◆ Prompt ◆
Below are lines of data; restate word for word those running from the line containing "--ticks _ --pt" to the line containing "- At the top", inclusive, and no others.

Extracted records
■ ■ ■ ■

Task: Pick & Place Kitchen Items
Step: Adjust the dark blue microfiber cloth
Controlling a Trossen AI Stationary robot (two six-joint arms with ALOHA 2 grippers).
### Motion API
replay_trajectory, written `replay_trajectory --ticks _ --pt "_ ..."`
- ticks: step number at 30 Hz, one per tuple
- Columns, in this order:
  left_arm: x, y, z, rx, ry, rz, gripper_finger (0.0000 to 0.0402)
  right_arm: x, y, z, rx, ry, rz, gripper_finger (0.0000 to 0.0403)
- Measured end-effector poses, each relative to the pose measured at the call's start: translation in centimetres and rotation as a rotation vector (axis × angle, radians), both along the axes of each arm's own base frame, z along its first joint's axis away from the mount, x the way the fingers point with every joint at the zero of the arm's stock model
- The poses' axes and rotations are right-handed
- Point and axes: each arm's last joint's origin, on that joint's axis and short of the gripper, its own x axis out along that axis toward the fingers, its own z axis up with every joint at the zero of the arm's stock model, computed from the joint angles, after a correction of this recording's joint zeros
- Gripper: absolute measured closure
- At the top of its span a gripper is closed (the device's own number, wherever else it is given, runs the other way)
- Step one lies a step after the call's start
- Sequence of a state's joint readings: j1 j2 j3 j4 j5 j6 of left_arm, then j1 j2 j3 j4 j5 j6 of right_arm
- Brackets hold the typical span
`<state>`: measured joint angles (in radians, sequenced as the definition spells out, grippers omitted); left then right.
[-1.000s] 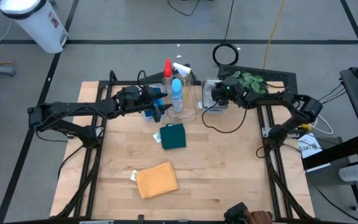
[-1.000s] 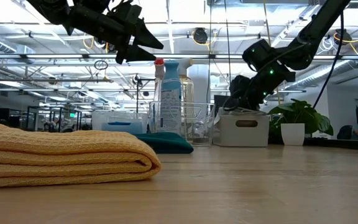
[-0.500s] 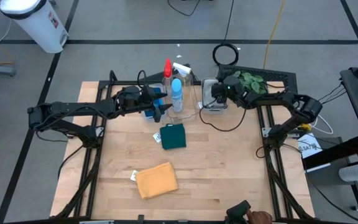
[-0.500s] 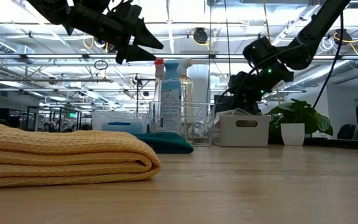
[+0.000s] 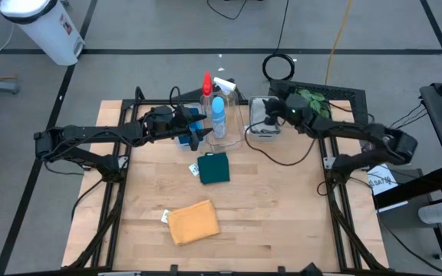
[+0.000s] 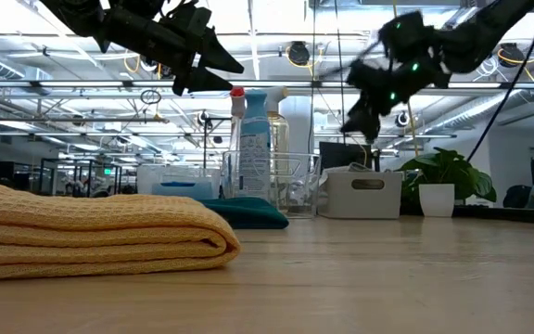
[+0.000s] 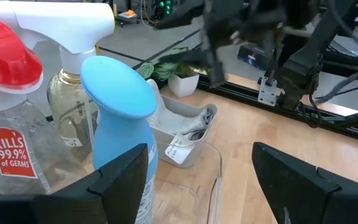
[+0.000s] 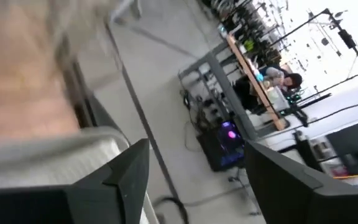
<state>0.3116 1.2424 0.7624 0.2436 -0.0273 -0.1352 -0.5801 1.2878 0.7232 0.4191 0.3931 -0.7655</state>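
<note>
The left gripper (image 5: 199,135) hangs in the air near the back of the wooden table (image 5: 282,215), just beside the clear spray bottle with the light blue top (image 5: 218,116). Its two dark fingers (image 7: 120,180) are spread wide with nothing between them, and they point at that bottle, so it looks set to grab it next.

The bottle stands upright inside a clear plastic bin (image 5: 239,129). Two more bottles stand close behind it: one with a red top (image 5: 206,83) and one with a white trigger top (image 5: 224,84).

The right gripper (image 5: 273,109) is up in the air above a small grey box (image 5: 265,128) near the green leafy plant (image 5: 310,100). Its fingers are wide apart and hold nothing. A folded grey cloth with a white tag (image 7: 191,127) lies inside that box, so this cloth looks already put away.

Two cloths are out on the bare table. The folded dark-green cloth (image 5: 214,167) lies just in front of the bin. The folded orange cloth (image 5: 193,221) lies well apart, near the front edge. Both look soft and flat, and neither is in a bin yet
</note>
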Motion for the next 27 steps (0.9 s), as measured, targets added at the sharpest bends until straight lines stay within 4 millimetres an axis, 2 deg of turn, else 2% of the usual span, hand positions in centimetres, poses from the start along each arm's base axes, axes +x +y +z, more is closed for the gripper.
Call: replay_trajectory --ticks 8,13,21,27 --pt "0.0 0.0 0.0 0.000 0.000 0.000 0.0114 -1.2 5.2 3.1 0.234 -0.304 0.077 0.0176" --pt "0.0 0.0 0.0 0.000 0.000 0.000 0.0114 -2.2 8.5 4.0 0.382 -0.383 0.149 0.0175" --pt "0.0 0.0 0.0 0.000 0.000 0.000 0.0114 -3.5 13.1 3.4 0.611 -0.328 0.251 0.0180" --pt "0.0 0.0 0.0 0.000 0.000 0.000 0.0114 -3.3 15.9 2.2 0.674 -0.308 0.374 0.0186"
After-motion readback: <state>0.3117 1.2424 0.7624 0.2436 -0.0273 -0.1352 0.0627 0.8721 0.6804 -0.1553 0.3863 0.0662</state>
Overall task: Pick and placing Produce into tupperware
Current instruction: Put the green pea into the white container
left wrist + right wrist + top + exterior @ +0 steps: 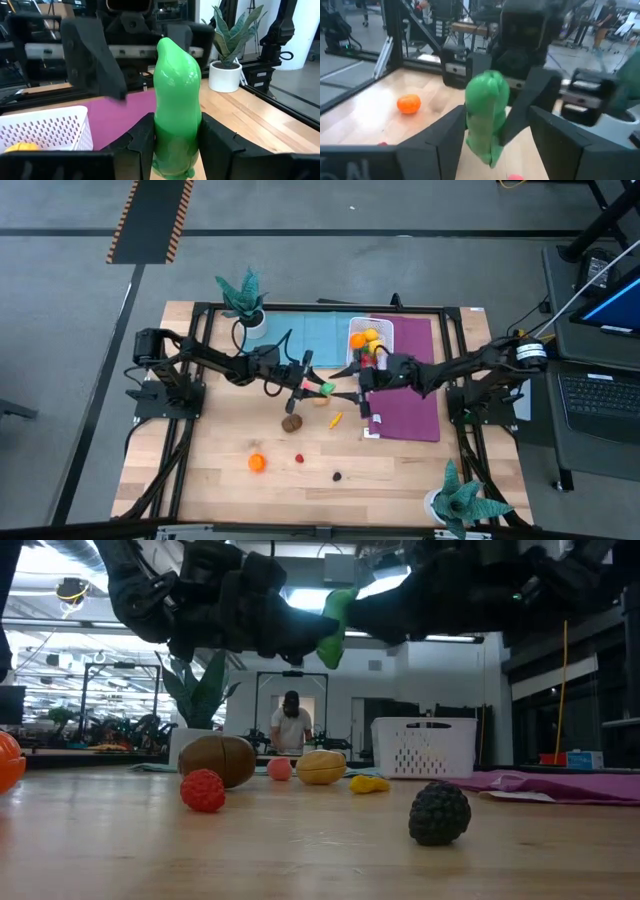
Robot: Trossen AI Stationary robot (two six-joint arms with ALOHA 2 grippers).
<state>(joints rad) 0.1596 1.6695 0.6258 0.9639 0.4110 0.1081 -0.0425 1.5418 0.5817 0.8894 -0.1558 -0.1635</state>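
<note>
A green toy vegetable (176, 95) hangs in mid-air over the table's middle, with my left gripper (318, 387) shut on it. My right gripper (348, 392) faces it from the table's right, open. Its fingers (445, 142) stand on either side of the green piece (487, 115) and of one left finger. The white tupperware (385, 330) stands on the mats at the back and holds orange and yellow pieces. More produce lies on the wood: a brown piece (291, 421), a yellow one (336, 419), an orange one (257, 463), a red one (299, 458) and a dark one (338, 476). My left gripper pinches the green piece's thick end (175, 147) between its two fingers, coming level from the table's left. The narrower end sticks out past the fingertips toward my right gripper. The piece is clear of the table. My right gripper has one finger close beside the green piece; whether it touches cannot be told.
Teal potted plants stand at the back left (243, 298) and the front right (462, 498). A blue mat (310, 335) and a purple mat (410, 405) lie at the back and right. A person (291, 720) stands far off in the room.
</note>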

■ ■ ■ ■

◆ Expected output ◆
replay_trajectory, written `replay_trajectory --ticks _ --pt "_ ..."`
- ticks: step number at 30 Hz, one per tuple
- Columns, in this order:
  left_arm: x, y, z, rx, ry, rz, gripper_finger (0.0000 to 0.0402)
  right_arm: x, y, z, rx, ry, rz, gripper_finger (0.0000 to 0.0403)
- Measured end-effector poses, each relative to the pose measured at the call's start: translation in centimetres and rotation as a rotation vector (axis × angle, radians), both along the axes of each arm's own base frame, z along its first joint's axis away from the mount, x the way the fingers point with every joint at the zero of the arm's stock model
- The poses' axes and rotations are right-handed
- Point and axes: each arm's last joint's origin, on that joint's axis and short of the gripper, its own x axis out along that axis toward the fingers, its own z axis up with every joint at the zero of the arm's stock model, computed from the joint angles, after a correction of this recording's joint zeros
- Gripper: absolute measured closure
- At the top of its span a gripper is closed (the device's own number, wherever else it is given, runs the other way)

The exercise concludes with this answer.